[Task instructions] Leaving out the images, please reproduce each line below exactly.
START Collected data
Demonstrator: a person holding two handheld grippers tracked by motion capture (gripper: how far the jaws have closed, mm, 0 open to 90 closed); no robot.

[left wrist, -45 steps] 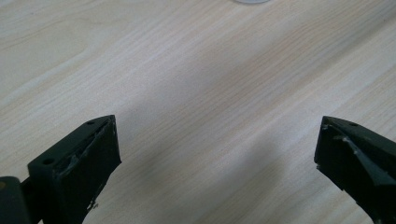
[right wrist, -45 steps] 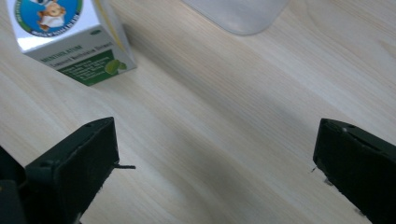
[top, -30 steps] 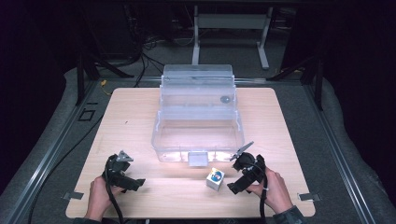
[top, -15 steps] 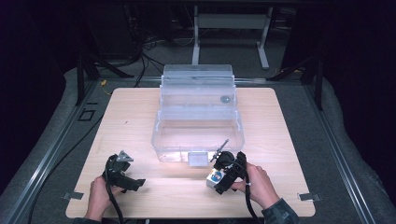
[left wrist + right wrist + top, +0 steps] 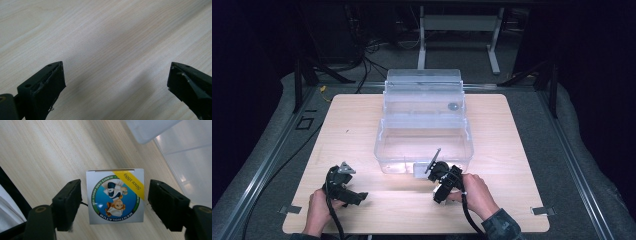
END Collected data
[Solution for this task]
Demonstrator: a person holding two handheld grippers tracked by motion capture (gripper: how far the jaws have closed, mm, 0 open to 90 closed); no robot.

[left wrist, -45 steps] 
[right wrist, -45 steps] 
[top, -30 steps] 
[top, -15 steps] 
[left wrist + right wrist + top, +0 steps] 

The exercise is done, and no more output is needed.